Третьего июня мы отправились в путь. Поезд состоял из двадцати карет. В экипаж императрицы попеременно садились Потемкин и Кобенцель или Фитц-Герберт и я. Постоянно же пользовалась этою честью всегда находившаяся при ней г-жа Протасова, тетка графини Растопчиной, блиставшей в Париже своим умом, образованием и добродетелью, и любимец императрицы, флигель-адъютант Ермолов; кроме того, иногда она приглашала к себе обер-шталмейстера. Екатерина, будучи много раз обманута легкомыслием и завистливостью некоторых знатных дам, которых она удостоивала своего доверия, принимала в свой тесный круг только г-жу Протасову, которой был поручен надзор за фрейлинами. Кроме нее, она изредка допускала к себе одну из племянниц Потемкина, графиню Скавронскую.

Императрица ехала без всякого конвоя: она напоминала стих Вольтера про Лая:

Comme il etait sans crainte, il marchait sans defense.

(Бесстрашный, он шел, не нуждаясь в защите)

Мы трогались с места по утрам, в восемь часов. Около второго часу останавливались для обеда в городах или селах, где все уже было приготовлено так, чтобы императрица нашла те же удобства, что в Петербурге. Мы всегда обедали с государыней. В восемь часов пополудни мы останавливались, и вечер императрица по обыкновению проводила в игре и разговорах. Каждое утро, поработав с час, Екатерина, перед отъездом, принимала являвшихся к ней чиновников, помещиков и купцов того места, где останавливалась; она допускала их к руке своей, а женщин целовала и после этого должна была уходить в туалетную, потому что, по общему обыкновению в России, все женщины, даже мещанки и крестьянки, румянились, и по окончании такого приема все лицо государыни было покрыто белилами и румянами. В каждом городе императрица тотчас по приезде своем отправлялась в местную церковь и молилась.

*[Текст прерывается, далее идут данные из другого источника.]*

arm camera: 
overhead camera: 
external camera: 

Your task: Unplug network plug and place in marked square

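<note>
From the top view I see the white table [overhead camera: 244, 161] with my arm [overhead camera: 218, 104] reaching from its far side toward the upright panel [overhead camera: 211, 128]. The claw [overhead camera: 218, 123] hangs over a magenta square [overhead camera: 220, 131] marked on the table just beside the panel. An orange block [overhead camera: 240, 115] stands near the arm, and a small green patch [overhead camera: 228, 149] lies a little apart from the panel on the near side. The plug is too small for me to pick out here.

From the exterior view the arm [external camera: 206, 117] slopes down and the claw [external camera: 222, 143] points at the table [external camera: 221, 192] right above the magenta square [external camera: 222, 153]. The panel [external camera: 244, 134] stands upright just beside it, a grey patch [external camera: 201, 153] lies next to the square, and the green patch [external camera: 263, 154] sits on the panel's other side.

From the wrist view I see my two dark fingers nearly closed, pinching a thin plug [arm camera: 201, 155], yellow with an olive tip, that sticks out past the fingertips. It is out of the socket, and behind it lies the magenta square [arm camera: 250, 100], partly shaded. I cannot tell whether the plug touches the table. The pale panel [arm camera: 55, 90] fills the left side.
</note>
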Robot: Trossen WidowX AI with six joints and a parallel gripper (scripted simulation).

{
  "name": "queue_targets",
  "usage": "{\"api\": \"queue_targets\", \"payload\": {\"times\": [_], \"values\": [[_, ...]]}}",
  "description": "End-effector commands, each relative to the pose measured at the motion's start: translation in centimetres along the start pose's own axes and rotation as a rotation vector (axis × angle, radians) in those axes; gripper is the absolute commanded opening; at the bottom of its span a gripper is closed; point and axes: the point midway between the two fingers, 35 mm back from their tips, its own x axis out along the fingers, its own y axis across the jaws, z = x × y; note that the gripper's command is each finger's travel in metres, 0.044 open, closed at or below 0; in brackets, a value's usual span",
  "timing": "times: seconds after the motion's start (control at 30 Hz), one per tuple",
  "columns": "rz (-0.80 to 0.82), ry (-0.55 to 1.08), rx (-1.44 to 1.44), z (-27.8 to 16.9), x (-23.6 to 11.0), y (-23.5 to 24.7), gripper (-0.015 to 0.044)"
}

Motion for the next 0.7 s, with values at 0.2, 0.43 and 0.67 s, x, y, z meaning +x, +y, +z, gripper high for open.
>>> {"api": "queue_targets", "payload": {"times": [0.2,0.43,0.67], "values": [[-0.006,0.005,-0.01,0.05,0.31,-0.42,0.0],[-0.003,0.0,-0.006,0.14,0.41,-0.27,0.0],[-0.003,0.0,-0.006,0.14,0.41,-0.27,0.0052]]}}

Через четыре или пять дней мы доехали по дороге, незаметно отлогой, до Вышнего Волочка — самого возвышенного места на огромном пространстве между Северным и Черным морями, не пересекаемом поперечными горами. Здесь, на этом высоком месте, мы видели знаменитые шлюзы, которые сдерживают течение нескольких рек и передают воду в каналы Тверцы и Меты для сообщения с Каспием по Волге и для сплава к Петербургу произведений юга; этот судоходный путь поддерживает и обогащает целые огромные области. Работы, предпринятые для устройства этих шлюз<ов>, могут сделать честь самому искусному инженеру. Между тем они были соображены и исполнены в царствование Петра I простым крестьянином Сердюковым, который никогда не путешествовал и ничему не учился. Ум часто пробуждается воспитанием, но гений бывает врожденным. Преемники Петра Великого не радели об усовершенствовании этого великого и полезного дела, но императрица деятельно об нем заботилась. Она велела заменить деревянные постройки каменными и провести к каналу несколько новых притоков и предположила прорыть еще два канала: один — для соединения Каспийского моря с Черным и другой — для соединения Черного с Балтийским через Днепр и Двину.

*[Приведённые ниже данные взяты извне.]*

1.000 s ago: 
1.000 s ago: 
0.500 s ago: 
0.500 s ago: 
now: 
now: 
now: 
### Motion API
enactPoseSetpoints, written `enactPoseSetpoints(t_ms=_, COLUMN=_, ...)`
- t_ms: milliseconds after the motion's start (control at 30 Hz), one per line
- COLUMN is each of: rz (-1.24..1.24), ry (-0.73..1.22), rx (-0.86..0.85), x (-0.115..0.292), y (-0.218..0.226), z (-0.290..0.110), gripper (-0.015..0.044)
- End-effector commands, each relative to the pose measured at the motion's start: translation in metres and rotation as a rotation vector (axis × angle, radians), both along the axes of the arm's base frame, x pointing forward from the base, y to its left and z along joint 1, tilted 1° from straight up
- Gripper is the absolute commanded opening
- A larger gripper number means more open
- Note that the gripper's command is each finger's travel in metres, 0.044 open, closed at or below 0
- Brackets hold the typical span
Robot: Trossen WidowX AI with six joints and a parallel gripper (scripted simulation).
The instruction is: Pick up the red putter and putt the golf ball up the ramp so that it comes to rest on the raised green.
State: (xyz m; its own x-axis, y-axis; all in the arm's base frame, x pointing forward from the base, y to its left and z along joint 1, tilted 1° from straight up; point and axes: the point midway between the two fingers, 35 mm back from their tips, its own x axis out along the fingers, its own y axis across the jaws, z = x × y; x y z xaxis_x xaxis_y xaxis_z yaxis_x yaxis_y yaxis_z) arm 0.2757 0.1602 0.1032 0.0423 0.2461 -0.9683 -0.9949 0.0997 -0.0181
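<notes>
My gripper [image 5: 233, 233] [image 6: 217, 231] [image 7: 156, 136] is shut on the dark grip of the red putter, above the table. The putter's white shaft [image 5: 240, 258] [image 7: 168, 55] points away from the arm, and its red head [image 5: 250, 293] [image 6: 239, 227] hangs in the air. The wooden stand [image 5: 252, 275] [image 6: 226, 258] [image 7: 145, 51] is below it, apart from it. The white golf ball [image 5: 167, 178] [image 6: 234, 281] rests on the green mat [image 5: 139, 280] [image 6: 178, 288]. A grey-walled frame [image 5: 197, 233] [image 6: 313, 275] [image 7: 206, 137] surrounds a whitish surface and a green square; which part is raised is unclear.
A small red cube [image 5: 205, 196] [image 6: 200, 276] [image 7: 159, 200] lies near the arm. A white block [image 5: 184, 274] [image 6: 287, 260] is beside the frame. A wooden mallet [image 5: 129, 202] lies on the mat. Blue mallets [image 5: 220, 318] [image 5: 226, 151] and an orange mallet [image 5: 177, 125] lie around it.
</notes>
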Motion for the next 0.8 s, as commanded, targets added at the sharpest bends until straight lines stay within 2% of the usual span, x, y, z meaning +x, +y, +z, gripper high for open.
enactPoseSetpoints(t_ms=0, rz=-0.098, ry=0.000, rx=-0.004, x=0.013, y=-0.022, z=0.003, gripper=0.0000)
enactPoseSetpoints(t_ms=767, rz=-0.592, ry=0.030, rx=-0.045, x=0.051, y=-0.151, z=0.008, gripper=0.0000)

На пути нашем мы везде видели осушенные болота, строящиеся селения, города, вновь основанные или обновленные. Повсюду народ, как будто торжествуя свои победы над природою, добываемые без крови и слез, усердно выражал своей повелительнице чувства искренней преданности. Толпы крестьян падали пред нею на колени, вопреки ее запрещению, потом поспешно вставали, подходили к ней и, называя ее матушкою, радушно говорили с нею. Чувство страха в них исчезало, и они видели в ней свою покровительницу и защитницу. После небольшого роздыха мы предполагали проехать по берегу Меты, чтобы миновать пороги, затрудняющие плавание по этой реке до самых Боровичей, где мы должны были сесть на суда. Но Екатерина подготовила нам неожиданную перемену: не предупредив никого и не дав никаких предварительных приказаний, она изменила путь наш и поехала на Москву. Тамошний губернатор узнал об этом только за несколько часов до нашего прибытия.